The U.S. economy looks set to rebound in the current quarter from the previous three months’ deep contraction — but it could sink again if the coronavirus outbreak is not managed well, warned a former Federal Reserve official.
Dennis Lockhart, president of the Atlanta Fed from 2007 to 2017, was among economists and experts who have raised the possibility of a “double-dip” recession in the U.S. economy. A double dip means an economy returning to a period of decline after a brief recovery.
“I continue to believe that looking forward you have to consider a range of scenarios and among those scenarios would be, obviously, a pessimistic one and that could be a double dip,” Lockhart told CNBC’s “Squawk Box Asia” on Friday.
“If things go badly with the management of the virus and there’s more cascading — which (Thursday’s) numbers of initial claims might suggest — then yes, it’s possible we have a double dip. I don’t think that’s probably the base case, but I think it’s still possible.”
He was referring to the initial jobless claims in the U.S., which came in just over 1 million for the week ending August 22, according to the Labor Department. That was the 22nd time that initial jobless claims had come in above the 1 million-mark in 23 weeks.
Before Lockhart, other prominent policymakers and economists who have warned about the possibility of a double dip include Kansas City Fed President Esther George and former Morgan Stanley Asia Chairman Stephen Roach.
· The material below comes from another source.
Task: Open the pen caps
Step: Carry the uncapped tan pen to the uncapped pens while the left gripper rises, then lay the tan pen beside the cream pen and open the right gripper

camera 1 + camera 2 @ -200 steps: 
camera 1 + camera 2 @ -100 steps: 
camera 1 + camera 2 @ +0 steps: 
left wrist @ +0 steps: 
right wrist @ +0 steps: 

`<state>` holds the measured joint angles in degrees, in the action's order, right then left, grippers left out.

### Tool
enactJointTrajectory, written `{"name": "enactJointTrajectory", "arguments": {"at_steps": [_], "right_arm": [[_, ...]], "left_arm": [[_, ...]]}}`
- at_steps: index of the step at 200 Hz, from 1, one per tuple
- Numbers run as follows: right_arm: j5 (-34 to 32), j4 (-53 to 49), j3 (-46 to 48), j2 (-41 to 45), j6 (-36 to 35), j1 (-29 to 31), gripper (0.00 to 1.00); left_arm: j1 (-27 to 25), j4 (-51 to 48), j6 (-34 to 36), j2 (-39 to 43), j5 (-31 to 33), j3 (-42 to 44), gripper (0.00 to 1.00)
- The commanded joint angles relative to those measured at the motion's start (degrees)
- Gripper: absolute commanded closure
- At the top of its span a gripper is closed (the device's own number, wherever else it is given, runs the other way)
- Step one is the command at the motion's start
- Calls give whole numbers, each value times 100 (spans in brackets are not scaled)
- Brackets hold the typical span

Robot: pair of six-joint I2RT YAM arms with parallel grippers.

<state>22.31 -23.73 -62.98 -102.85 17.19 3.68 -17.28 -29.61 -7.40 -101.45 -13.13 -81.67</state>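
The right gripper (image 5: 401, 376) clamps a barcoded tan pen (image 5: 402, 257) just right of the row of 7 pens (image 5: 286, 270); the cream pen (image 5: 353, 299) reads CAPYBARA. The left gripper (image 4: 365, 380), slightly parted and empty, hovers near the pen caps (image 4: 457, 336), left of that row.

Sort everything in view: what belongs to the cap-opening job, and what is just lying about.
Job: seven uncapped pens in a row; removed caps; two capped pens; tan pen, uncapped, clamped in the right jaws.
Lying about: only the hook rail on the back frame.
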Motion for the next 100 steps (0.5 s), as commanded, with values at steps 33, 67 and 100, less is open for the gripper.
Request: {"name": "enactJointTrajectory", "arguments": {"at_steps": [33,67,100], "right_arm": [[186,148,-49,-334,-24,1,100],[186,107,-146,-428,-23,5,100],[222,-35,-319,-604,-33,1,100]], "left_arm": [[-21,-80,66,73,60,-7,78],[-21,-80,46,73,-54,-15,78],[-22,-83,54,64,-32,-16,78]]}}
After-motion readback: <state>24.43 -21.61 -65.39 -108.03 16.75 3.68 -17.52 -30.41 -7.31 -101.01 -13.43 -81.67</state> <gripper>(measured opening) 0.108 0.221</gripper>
‘Fiscal action is the most appropriate’
The U.S. has reported more than 5.8 million confirmed coronavirus cases and over 180,000 deaths — the highest globally, according to data compiled by Johns Hopkins University.
Lockdown measures of varying degrees across the country to contain the outbreak sent the U.S. economy plunging by 31.7% on an annualized basis in the second quarter, said the Commerce Department. That was the country’s worst quarterly fall in gross domestic product on record.
Lockhart said the U.S. economy — which is the world’s largest — needs greater fiscal support because the use of monetary policy is nearing its limits. He explained that the Fed has signaled that interest rates will be kept near zero for “quite some time into the future” with its new approach to inflation, and there isn’t much room for “dramatic increases” in its asset purchase program.
But there’s been a lack of progress as Congress and the White House remain locked in a stalemate over another round of fiscal stimulus, noted the former Atlanta Fed president.
“If there’s going to be an effective effort to really ward off a worst-case scenario, particularly for portions of the American public that are most vulnerable, then it’s going to come from the fiscal side,” he said.
“That theme has been repeated several times by Jay Powell and I completely agree that fiscal action is the most appropriate economic action at this time and we need it.”